Your answer should give again, exactly, the lines from the beginning of the entries below through the line containing "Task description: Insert". It must contain no pictures.

(Stored data entries)
=-=-=

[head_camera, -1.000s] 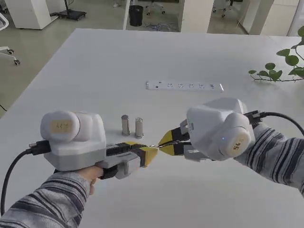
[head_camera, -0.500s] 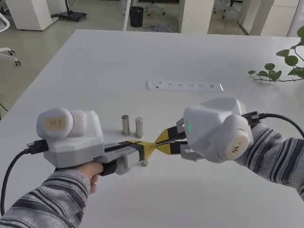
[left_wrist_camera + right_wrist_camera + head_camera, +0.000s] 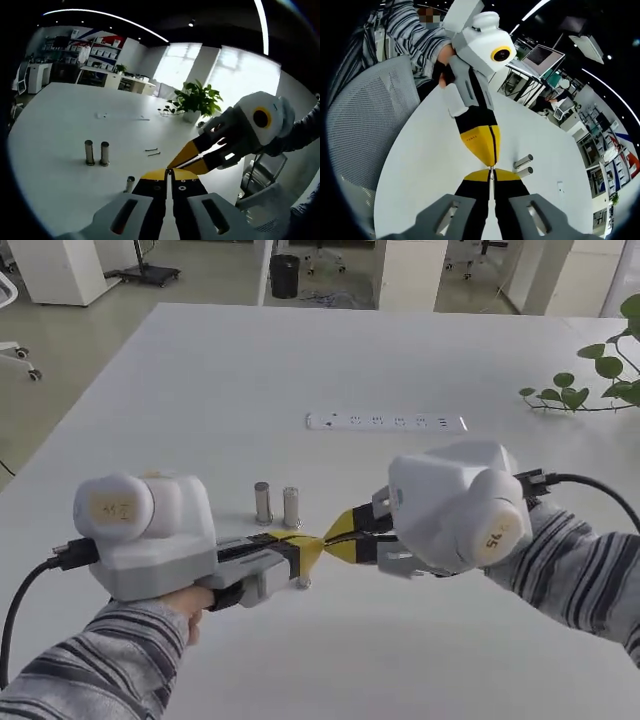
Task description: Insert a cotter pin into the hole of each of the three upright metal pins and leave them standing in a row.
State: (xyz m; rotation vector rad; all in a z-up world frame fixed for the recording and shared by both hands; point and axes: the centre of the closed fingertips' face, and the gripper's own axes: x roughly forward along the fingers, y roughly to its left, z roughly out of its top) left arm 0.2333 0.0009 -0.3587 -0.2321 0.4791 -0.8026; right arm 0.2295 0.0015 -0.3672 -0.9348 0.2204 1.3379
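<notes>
Both grippers meet tip to tip low over the tabletop [image 3: 420,360]. The left gripper [image 3: 308,546] has its jaws pressed together, and so does the right gripper [image 3: 333,538]. Whether anything thin is pinched where the tips touch is too small to tell. Two pins [image 3: 277,505] stand upright side by side just behind the grippers. A third pin [image 3: 303,583] stands under the left gripper's tip. In the left gripper view, two cotter pins [image 3: 152,151] lie farther back.
</notes>
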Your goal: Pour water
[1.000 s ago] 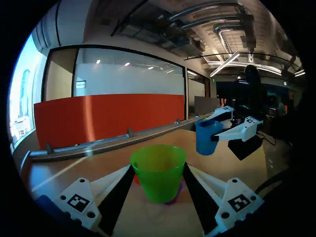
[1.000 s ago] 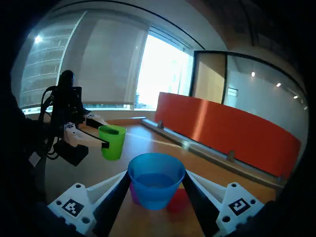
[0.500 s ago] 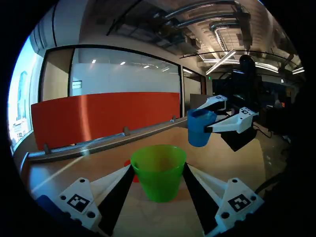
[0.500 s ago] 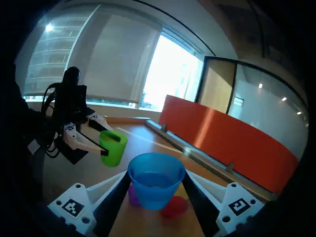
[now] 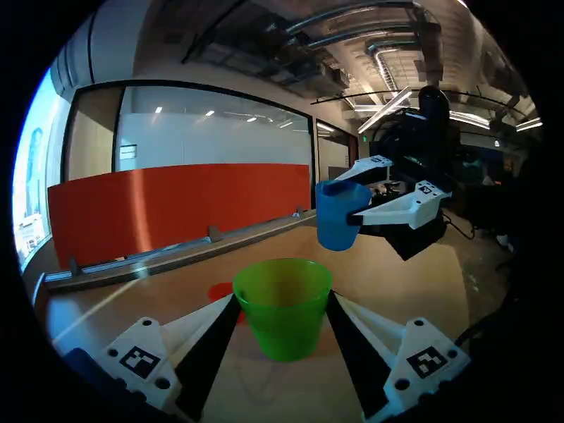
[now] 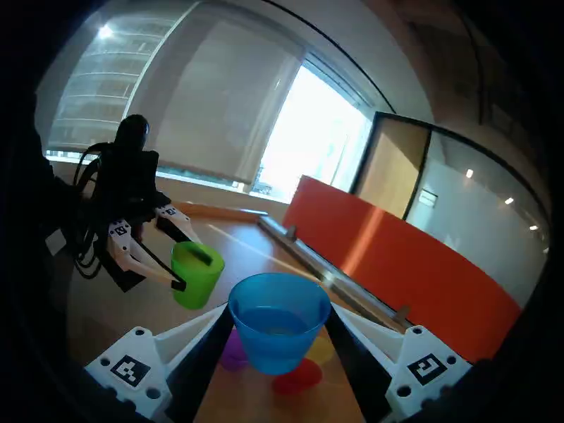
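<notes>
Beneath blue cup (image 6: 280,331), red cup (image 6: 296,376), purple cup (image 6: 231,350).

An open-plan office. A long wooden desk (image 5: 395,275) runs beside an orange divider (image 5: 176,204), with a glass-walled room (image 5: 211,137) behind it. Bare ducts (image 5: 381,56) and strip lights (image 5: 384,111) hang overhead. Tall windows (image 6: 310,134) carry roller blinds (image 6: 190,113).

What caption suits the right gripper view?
Right tongs hold a blue cup of water; left tongs hold a green cup nearby.
</notes>
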Available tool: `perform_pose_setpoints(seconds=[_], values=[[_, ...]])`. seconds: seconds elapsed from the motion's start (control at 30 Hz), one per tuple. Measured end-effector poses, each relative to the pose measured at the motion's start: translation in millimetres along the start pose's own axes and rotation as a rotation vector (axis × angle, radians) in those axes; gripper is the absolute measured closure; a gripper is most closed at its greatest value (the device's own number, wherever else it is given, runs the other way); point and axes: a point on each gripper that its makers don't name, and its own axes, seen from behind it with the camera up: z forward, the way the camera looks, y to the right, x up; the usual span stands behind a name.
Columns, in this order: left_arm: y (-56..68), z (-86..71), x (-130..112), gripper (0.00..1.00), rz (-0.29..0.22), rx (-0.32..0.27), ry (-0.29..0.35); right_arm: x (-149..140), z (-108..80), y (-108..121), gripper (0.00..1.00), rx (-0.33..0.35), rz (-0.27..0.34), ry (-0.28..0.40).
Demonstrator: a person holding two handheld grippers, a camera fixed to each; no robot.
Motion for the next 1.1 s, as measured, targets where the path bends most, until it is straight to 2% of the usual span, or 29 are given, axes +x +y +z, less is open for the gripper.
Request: perform_pose_setpoints(seconds=[0.57, 1.1], values=[[13.2, 5.0, -2, 0.15, 0.003, -0.033, 0.004, 16, 8.0, 3, 0.09, 0.02, -0.103, -0.007], [20.6, 10.3, -1, 0.15, -0.001, -0.053, 0.015, 31, 12.4, 6, 0.09, 0.018, -0.195, -0.008]])
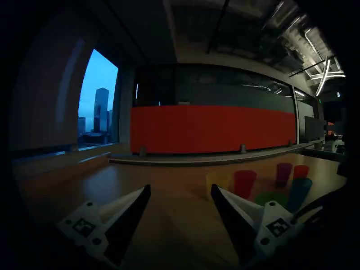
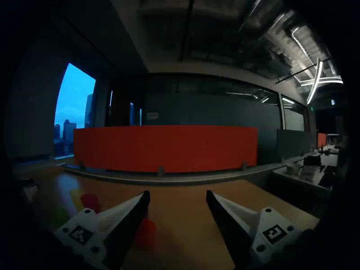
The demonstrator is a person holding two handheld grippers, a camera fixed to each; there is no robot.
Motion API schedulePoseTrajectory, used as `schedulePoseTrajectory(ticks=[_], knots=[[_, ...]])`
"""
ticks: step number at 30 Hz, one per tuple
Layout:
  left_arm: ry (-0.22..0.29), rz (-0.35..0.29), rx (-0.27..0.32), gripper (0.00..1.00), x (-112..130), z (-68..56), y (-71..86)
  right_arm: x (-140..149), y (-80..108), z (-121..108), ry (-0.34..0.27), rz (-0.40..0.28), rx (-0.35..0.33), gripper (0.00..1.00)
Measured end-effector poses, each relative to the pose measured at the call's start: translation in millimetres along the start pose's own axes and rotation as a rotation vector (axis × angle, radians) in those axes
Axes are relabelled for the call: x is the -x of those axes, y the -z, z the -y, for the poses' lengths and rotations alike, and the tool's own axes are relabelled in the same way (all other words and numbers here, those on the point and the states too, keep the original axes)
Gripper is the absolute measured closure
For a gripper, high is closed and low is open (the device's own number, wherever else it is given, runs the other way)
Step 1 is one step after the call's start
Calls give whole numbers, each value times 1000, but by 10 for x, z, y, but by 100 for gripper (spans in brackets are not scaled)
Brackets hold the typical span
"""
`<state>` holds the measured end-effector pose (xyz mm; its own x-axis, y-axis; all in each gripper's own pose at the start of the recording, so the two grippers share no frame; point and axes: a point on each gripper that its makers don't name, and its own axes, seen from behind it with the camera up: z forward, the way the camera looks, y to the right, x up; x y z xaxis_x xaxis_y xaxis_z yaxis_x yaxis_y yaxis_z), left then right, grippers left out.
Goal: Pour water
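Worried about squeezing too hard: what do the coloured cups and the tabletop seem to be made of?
The coloured cups look like plastic: saturated colours, faintly see-through walls, though dim light leaves that open. The tabletop looks like wood or wood-look laminate, warm brown with a soft sheen; I cannot tell which.

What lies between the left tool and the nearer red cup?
In the left gripper view, a yellow cup stands between the left tool and the red cup, partly hidden by one finger; otherwise bare table.
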<state>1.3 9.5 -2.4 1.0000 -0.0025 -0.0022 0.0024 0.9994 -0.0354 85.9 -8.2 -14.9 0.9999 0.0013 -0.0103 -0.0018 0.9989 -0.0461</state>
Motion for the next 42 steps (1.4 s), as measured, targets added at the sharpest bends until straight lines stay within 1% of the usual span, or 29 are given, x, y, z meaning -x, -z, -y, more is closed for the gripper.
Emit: schedulePoseTrajectory(ticks=[17, 23, 29, 32, 35, 42], knots=[[-1, 1, 5, 1, -3, -2, -12, 23, 44, -53, -5, -7, 4, 3], [-1, 2, 5, 1, -11, -1, -10, -28, 55, -91, -3, -22, 13, 3], [-2, 2, 4, 1, 3, -4, -11, -86, 64, -116, 14, -48, 13, 3], [-2, 2, 5, 1, 6, -2, -11, -66, 64, -117, 22, -63, 6, 3], [-1, 2, 5, 1, 7, 1, -9, 3, 43, -123, 24, -65, 1, 3], [-2, 2, 5, 1, 5, -4, -9, 209, -22, -42, 26, -70, -36, 3]])
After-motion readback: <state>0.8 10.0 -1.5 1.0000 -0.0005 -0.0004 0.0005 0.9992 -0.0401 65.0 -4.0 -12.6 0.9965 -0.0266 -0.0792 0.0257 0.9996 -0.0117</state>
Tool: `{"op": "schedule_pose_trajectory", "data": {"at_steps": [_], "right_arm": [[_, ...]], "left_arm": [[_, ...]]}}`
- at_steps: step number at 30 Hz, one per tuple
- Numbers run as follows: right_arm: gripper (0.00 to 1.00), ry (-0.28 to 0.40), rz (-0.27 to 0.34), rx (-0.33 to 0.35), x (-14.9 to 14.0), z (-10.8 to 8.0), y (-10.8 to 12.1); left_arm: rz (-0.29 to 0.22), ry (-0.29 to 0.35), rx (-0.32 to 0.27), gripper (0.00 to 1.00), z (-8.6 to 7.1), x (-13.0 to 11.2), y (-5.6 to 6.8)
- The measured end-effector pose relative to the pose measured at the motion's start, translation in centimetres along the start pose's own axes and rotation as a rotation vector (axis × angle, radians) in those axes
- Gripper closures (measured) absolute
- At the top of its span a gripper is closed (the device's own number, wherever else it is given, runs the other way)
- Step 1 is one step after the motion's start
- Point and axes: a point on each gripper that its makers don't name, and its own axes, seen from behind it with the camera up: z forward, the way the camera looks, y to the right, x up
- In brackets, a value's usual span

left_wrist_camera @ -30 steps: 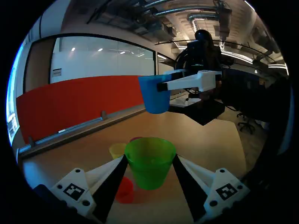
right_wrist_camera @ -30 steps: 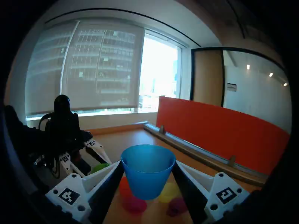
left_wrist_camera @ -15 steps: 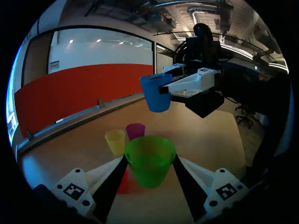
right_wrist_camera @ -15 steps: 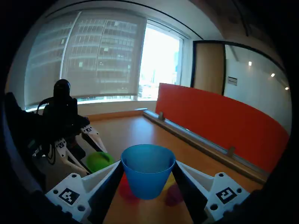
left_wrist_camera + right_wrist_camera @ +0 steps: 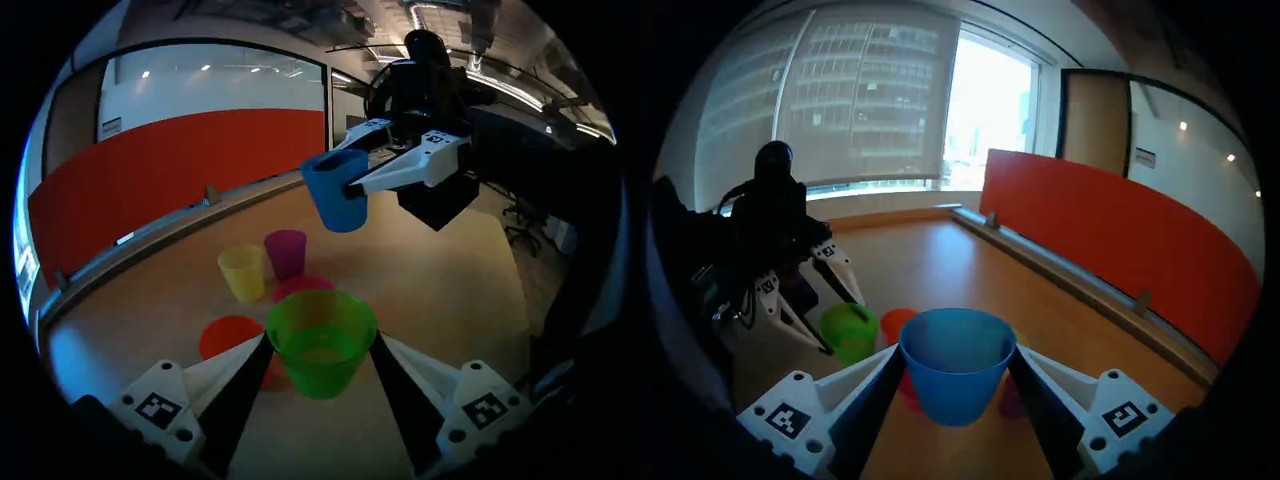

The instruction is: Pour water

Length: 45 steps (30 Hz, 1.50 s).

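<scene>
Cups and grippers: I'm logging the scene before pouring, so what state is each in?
Green cup: upright, held by left gripper.
Blue cup: raised, held by right gripper.
Yellow cup: upright on table, free.
Purple cup: upright on table, free.
Red cup: upright on table, free.

A pale wooden tabletop spreads wide, with a red partition panel standing along its far edge on a grey rail. Behind the panel, a glass wall shows small ceiling lights. Exposed ducts run overhead, and an office chair stands beyond the table. A roller blind covers most of the window. Daylight glares through the bare pane beside a wooden door.
</scene>
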Motion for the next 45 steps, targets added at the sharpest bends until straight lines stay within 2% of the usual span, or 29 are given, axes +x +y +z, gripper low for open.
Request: {"op": "schedule_pose_trajectory", "data": {"at_steps": [9,23,35,45], "right_arm": [[0.09,-0.051,-0.003,0.020,-2.7,0.9,-0.2],[0.09,-0.131,0.003,0.046,-7.5,2.0,-0.4],[0.09,-0.160,0.015,0.058,-9.6,2.7,-0.7],[0.09,-0.163,0.021,0.054,-10.0,2.9,-0.6]], "left_arm": [[-0.005,-0.056,-0.019,0.14,0.6,-2.1,0.4],[-0.024,-0.108,-0.029,0.14,1.7,-4.1,0.1],[-0.037,-0.135,-0.038,0.14,2.5,-5.4,0.1],[-0.040,-0.139,-0.048,0.14,2.8,-5.7,0.3]]}}
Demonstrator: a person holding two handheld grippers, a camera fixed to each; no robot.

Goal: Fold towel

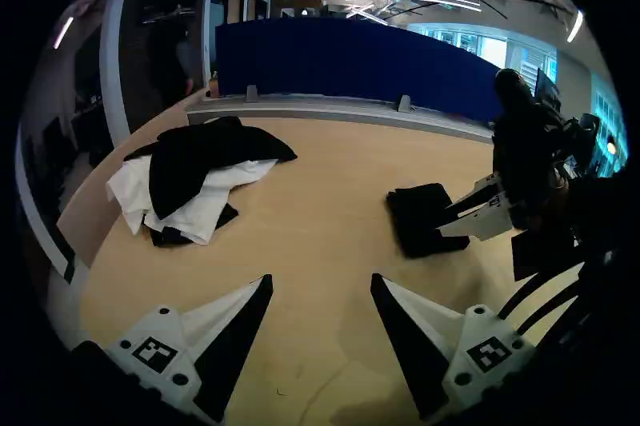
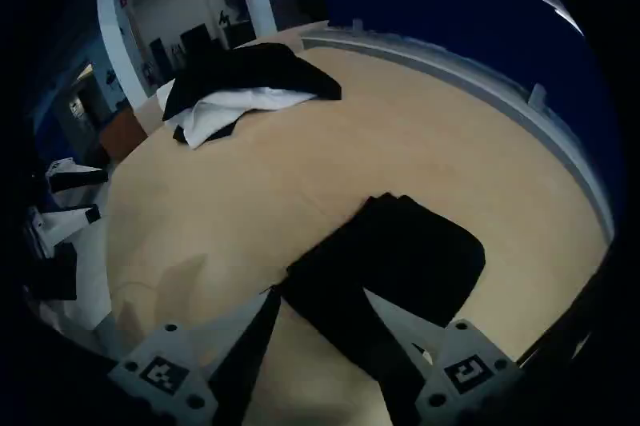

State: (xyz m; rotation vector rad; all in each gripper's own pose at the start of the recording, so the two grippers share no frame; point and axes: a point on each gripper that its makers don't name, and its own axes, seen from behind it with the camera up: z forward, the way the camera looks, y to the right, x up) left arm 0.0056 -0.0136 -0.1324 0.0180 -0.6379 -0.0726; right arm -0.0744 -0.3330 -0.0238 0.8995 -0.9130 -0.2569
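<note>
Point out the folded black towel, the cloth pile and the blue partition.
folded black towel [image 2: 400, 258]: right gripper view, middle of its top.
cloth pile [image 1: 192, 162]: left gripper view, black top layer.
blue partition [image 1: 360, 58]: left gripper view, front panel.

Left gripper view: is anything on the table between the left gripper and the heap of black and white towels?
Nothing visible. Bare table lies between the open left gripper and the heap of towels. The folded black towel sits off to the side, by the right gripper.
</note>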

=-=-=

**Result of the task**
[head_camera, -1.000s] 
[head_camera, -0.500s] 
[left_wrist_camera + right_wrist_camera + head_camera, +0.000s] 
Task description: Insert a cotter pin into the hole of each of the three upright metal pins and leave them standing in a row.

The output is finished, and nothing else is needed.